02 Run create-key command (OSX/Linux/UNIX) with the policy document created at the previous step (i.e.guardrail-kms-key-policy.json) as value for the --policy parameter, to create your new Amazon KMS Customer Managed Key (CMK):

aws kms create-key
  --region us-east-1
  --description 'KMS CMK for Amazon Bedrock guardrail encryption'
  --policy file://guardrail-kms-key-policy.json
  --query 'KeyMetadata.Arn'

03 The command output should return the ARN of the new Customer Managed Key (CMK):

"arn:aws:kms:us-east-1:123456789012:key/1234abcd-1234-abcd-1234-abcd1234abcd"

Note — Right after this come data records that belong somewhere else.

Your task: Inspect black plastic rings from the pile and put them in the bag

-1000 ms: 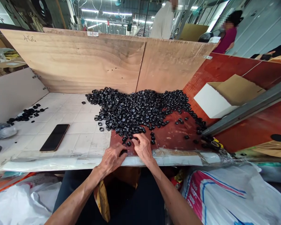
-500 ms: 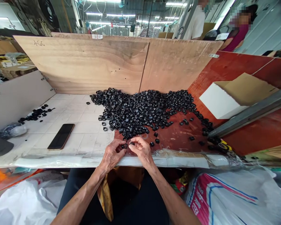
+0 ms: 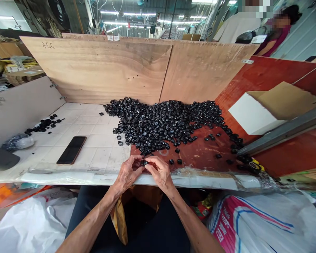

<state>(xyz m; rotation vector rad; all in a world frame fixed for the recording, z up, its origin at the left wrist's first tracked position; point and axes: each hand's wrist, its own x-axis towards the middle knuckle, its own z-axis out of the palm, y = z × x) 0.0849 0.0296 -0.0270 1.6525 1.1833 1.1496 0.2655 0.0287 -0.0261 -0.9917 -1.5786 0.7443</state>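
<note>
Between my fingertips is a small black plastic part [image 3: 144, 163], pinched from both sides at the table's front edge. My left hand [image 3: 128, 172] grips its left side with thumb and forefinger. On the right side, my right hand [image 3: 159, 171] presses against it with thumb and fingertips. Whether it is one piece or two joined pieces I cannot tell. Just beyond my hands spreads a large heap of small black ring-like plastic parts [image 3: 158, 121]. A few loose black parts [image 3: 179, 161] lie to the right of my right hand.
A phone [image 3: 71, 150] lies on the white tabletop at left, near a smaller group of black pieces [image 3: 46, 124]. A plywood board [image 3: 116, 70] closes the back. At right are a white carton [image 3: 255, 114] and a slanted metal bar [image 3: 287, 128]. Two people stand behind the board.
My hands have come together; the pieces held apart in each hand before now meet between my fingertips. The whole view has shifted slightly, and a person behind the board has moved right.
</note>
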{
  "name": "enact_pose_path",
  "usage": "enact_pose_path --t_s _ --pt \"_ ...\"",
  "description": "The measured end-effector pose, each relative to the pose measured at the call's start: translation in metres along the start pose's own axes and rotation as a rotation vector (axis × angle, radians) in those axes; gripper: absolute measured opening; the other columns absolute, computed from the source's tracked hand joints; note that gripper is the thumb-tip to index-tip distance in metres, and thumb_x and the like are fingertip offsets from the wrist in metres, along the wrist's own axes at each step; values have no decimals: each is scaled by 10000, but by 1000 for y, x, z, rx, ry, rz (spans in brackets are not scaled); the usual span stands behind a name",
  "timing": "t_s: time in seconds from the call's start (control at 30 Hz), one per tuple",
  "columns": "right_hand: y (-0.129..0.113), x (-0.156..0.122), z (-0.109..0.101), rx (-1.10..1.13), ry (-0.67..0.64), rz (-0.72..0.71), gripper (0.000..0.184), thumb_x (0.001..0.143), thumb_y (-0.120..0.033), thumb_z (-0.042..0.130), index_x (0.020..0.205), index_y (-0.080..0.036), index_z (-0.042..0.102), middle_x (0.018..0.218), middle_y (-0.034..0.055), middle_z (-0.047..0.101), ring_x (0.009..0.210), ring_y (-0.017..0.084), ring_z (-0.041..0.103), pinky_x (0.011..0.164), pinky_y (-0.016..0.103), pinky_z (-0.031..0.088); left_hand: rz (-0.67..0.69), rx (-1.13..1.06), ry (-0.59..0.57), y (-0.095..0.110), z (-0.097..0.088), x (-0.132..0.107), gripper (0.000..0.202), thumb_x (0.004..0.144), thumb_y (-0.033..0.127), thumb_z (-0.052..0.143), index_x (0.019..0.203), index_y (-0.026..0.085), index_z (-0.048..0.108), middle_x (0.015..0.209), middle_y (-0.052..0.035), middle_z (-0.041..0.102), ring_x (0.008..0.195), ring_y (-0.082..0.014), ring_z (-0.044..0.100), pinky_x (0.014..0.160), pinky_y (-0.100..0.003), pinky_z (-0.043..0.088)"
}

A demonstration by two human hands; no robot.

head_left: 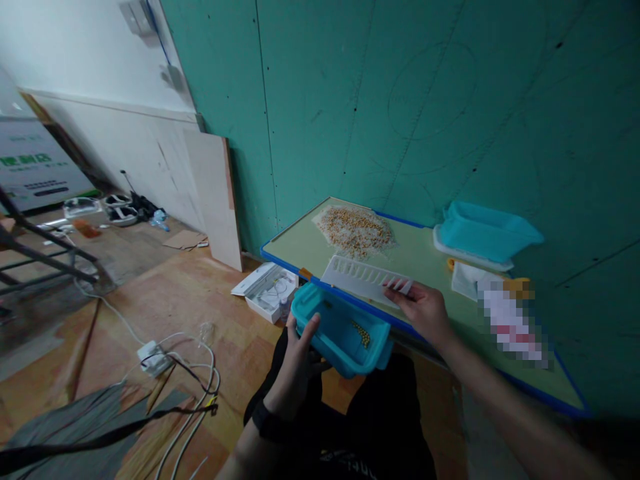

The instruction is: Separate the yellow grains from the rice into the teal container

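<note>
My left hand grips the near left side of a turquoise plastic tub, thumb over the rim. A small cluster of yellow beans or kernels lies inside at the right. The tub is over my lap, just below the table's near edge. With my right hand I pinch the right end of a white slotted plastic strip, which hangs over the table edge above the tub. Beyond it, a spread pile of yellow kernels mixed with white grains covers part of the table.
The pale green table has a blue edge and stands against a green wall. On its right are another turquoise tub on a white base and a partly blurred package. An opened white box and loose cables are on the floor.
</note>
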State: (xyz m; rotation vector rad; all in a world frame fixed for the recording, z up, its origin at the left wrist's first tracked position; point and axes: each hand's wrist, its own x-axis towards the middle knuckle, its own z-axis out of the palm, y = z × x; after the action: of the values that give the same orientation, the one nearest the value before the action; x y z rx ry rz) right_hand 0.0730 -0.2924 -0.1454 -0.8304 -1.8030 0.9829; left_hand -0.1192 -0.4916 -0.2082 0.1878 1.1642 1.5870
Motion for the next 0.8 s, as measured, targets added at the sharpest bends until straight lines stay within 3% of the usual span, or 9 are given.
enact_pose_path --t_s 0.17,0.47,0.57,0.63,0.73,0.8 --pt "-11 -22 4 -48 12 -34 361 866 -673 943 866 -313 928 910 62 921 869 356 897 810 466 752 -8 -9 4 2 4 -4 1057 965 720 886 1820 502 304 1824 -151 576 1387 -459 793 1047 -582 710" --pt "-19 -37 11 -122 31 -106 261 965 -599 879 911 -351 939 939 58 931 850 351 911 784 439 763 -18 -7 14 1 3 -1 1101 953 722 899 1820 533 247 1830 -148 564 1353 -449 809 1038 -582 707" --pt "-19 -41 20 -253 -35 -284 173 1048 -400 785 1059 -371 956 1051 49 943 922 317 928 883 407 774 -3 -11 -12 -3 -1 2 1021 986 703 875 1808 517 299 1805 -142 595 1342 -422 817 1015 -544 711" --pt "-19 -43 33 -339 -90 -488 304 1075 -241 687 1200 -347 943 1158 50 942 1008 277 933 975 379 769 -7 0 -9 -4 -5 4 1013 972 716 882 1795 465 346 1737 -168 651 1289 -411 837 1000 -533 709" --pt "-20 -40 63 -441 -90 -810 449 1059 -53 577 1340 -211 889 1237 97 935 1092 235 927 1039 345 753 -30 24 34 -4 -10 7 1099 898 781 916 1779 407 376 1643 -201 699 1204 -411 851 975 -533 700" --pt "-21 -35 85 -537 -88 -908 444 1046 -13 576 1357 -151 862 1263 130 928 1137 236 920 1067 344 741 -46 28 70 -2 -12 9 1183 849 800 949 1792 400 357 1662 -223 668 1216 -429 836 966 -539 690"
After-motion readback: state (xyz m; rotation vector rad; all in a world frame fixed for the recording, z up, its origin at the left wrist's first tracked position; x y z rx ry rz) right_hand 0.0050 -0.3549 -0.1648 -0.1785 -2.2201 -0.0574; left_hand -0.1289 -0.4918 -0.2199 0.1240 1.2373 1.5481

04 Run create-alias command (OSX/Linux/UNIX) to attach an alias to your new Customer Managed Key (CMK). The alias must start with the prefix "alias/" (the command does not produce an output):

aws kms create-alias
  --region us-east-1
  --alias-name alias/BedrockGuardrailCMK
  --target-key-id arn:aws:kms:us-east-1:123456789012:key/1234abcd-1234-abcd-1234-abcd1234abcd

05 Run update-guardrail command (OSX/Linux/UNIX) with the name of the Amazon Bedrock guardrail that you want to configure as the identifier parameter, to encrypt the selected guardrail with your new Amazon KMS Customer Managed Key (CMK). Use the --kms-key-id command paramater to specify the ARN of the Customer Managed Key (CMK) with which to encrypt your guardrail:

aws bedrock update-guardrail
  --region us-east-1
  --guardrail-identifier arn:aws:bedrock:us-east-1:123456789012:guardrail/abcd1234abcd
  --name tm-project5-ai-guardrail
  --content-policy-config 'filtersConfig=[{type="VIOLENCE",inputStrength="HIGH",outputStrength="NONE"},{type="HATE",inputStrength="HIGH",outputStrength="NONE"}]'
  --blocked-input-messaging "Sorry, the model cannot answer this question."
  --blocked-outputs-messaging "Sorry, the model cannot answer this question."
  --kms-key-id arn:aws:kms:us-east-1:123456789012:key/1234abcd-1234-abcd-1234-abcd1234abcd

06 The command output should return the identification details available for the configured guardrail:

{
	"guardrailId": "abcd1234abcd",
	"guardrailArn": "arn:aws:bedrock:us-east-1:123456789012:guardrail/abcd1234abcd",
	"version": "DRAFT",
	"updatedAt": "2024-06-10T12:06:16.668203+00:00"
}

07 Repeat steps no. 5 and 6 for each Amazon Bedrock guardrail available in the selected AWS region.

08 Change the AWS cloud region by updating the --region command parameter value and repeat the Remediation process for other regions.